Given data
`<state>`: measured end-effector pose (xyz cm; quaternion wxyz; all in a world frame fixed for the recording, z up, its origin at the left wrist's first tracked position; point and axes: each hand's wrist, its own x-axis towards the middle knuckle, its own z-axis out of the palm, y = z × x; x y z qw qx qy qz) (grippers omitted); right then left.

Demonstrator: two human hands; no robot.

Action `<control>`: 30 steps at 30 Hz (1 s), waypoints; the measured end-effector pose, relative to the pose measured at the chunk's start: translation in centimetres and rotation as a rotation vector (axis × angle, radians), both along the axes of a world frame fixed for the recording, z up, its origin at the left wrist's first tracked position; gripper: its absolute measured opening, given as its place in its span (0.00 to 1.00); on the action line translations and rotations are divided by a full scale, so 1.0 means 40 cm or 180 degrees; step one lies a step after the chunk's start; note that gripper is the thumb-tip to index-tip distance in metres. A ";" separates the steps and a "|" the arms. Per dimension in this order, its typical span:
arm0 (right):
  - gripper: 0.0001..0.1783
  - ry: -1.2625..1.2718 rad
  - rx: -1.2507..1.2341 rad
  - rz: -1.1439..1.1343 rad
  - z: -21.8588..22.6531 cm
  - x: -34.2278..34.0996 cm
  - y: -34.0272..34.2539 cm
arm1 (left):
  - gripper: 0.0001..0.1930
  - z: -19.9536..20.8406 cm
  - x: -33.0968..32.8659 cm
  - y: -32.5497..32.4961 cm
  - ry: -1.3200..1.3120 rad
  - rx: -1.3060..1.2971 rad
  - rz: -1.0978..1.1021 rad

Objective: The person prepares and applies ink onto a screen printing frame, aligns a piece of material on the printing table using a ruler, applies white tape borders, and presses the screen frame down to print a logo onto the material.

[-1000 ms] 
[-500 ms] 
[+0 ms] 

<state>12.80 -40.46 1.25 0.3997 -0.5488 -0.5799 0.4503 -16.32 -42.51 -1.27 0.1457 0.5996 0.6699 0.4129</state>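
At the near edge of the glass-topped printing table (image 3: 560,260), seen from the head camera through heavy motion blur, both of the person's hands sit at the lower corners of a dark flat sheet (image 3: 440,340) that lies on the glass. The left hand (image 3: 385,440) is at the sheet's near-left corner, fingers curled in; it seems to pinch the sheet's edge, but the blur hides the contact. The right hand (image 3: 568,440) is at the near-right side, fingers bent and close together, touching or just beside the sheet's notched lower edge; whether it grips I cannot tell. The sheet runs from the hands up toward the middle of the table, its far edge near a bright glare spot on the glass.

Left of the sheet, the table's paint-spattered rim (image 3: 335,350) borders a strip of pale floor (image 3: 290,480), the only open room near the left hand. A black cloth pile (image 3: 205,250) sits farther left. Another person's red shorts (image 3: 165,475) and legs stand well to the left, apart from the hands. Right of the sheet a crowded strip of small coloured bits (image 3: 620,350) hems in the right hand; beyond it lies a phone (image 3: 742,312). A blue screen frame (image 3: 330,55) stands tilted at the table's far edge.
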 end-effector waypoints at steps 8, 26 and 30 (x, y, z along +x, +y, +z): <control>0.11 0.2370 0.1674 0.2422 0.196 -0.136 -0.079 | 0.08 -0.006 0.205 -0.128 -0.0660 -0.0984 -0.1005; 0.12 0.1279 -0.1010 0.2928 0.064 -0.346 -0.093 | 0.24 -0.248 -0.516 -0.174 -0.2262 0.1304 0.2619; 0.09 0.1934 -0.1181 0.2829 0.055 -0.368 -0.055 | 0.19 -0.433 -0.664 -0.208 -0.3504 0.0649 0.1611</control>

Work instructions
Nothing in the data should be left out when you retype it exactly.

Result
`<state>`: measured end-effector pose (xyz cm; quaternion wxyz; all in a world frame fixed for the recording, z up, its origin at the left wrist's first tracked position; point and axes: each hand's wrist, its own x-axis towards the middle knuckle, its own z-axis out of the palm, y = z × x; x y z qw qx qy qz) (grippers omitted); right then left.

Demonstrator: two human hands; no robot.

Action `<control>`: 30 steps at 30 Hz (1 s), waypoints; the measured end-effector pose, relative to the pose measured at the chunk's start: translation in centimetres and rotation as a rotation vector (axis × angle, radians), both along the axes of a world frame fixed for the recording, z up, its origin at the left wrist's first tracked position; gripper: its absolute measured opening, given as its place in its span (0.00 to 1.00); on the action line translations and rotations are divided by a full scale, so 1.0 means 40 cm or 180 degrees; step one lies a step after the chunk's start; note that gripper is the thumb-tip to index-tip distance in metres. A ";" separates the steps and a "|" the arms. Per dimension in this order, its typical span:
arm0 (right):
  - gripper: 0.0001..0.1783
  - ry: -1.2625..1.2718 rad
  - rx: -1.2507..1.2341 rad
  - rz: -1.1439..1.1343 rad
  - z: -21.8588..22.6531 cm
  - x: -34.2278..34.0996 cm
  - y: -34.0272..34.2539 cm
arm1 (left):
  - gripper: 0.0001..0.1930
  - z: -19.9536..20.8406 cm
  - x: -33.0968..32.8659 cm
  - y: -32.5497..32.4961 cm
  - ry: -1.3200..1.3120 rad
  - rx: -1.3060..1.2971 rad
  - rz: -1.0978..1.1021 rad

Objective: The person prepares and applies ink onto a screen printing frame, aligns a piece of material on the printing table using a ruler, applies white tape borders, and presses the screen frame down to print a logo onto the material.

[-1000 ms] 
[-500 ms] 
[+0 ms] 

<state>12.80 -40.46 1.25 0.3997 -0.5488 -0.5799 0.4503 -16.32 -42.51 -1.27 0.1457 0.5996 0.6699 0.4129</state>
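At the near edge of the glass-topped printing table (image 3: 560,260), seen from the head camera through heavy motion blur, both of the person's hands sit at the lower corners of a dark flat sheet (image 3: 440,340) that lies on the glass. The left hand (image 3: 385,440) is at the sheet's near-left corner, fingers curled in; it seems to pinch the sheet's edge, but the blur hides the contact. The right hand (image 3: 568,440) is at the near-right side, fingers bent and close together, touching or just beside the sheet's notched lower edge; whether it grips I cannot tell. The sheet runs from the hands up toward the middle of the table, its far edge near a bright glare spot on the glass.

Left of the sheet, the table's paint-spattered rim (image 3: 335,350) borders a strip of pale floor (image 3: 290,480), the only open room near the left hand. A black cloth pile (image 3: 205,250) sits farther left. Another person's red shorts (image 3: 165,475) and legs stand well to the left, apart from the hands. Right of the sheet a crowded strip of small coloured bits (image 3: 620,350) hems in the right hand; beyond it lies a phone (image 3: 742,312). A blue screen frame (image 3: 330,55) stands tilted at the table's far edge.
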 end-effector waypoints at steps 8, 26 and 30 (x, y, z along +x, +y, +z): <control>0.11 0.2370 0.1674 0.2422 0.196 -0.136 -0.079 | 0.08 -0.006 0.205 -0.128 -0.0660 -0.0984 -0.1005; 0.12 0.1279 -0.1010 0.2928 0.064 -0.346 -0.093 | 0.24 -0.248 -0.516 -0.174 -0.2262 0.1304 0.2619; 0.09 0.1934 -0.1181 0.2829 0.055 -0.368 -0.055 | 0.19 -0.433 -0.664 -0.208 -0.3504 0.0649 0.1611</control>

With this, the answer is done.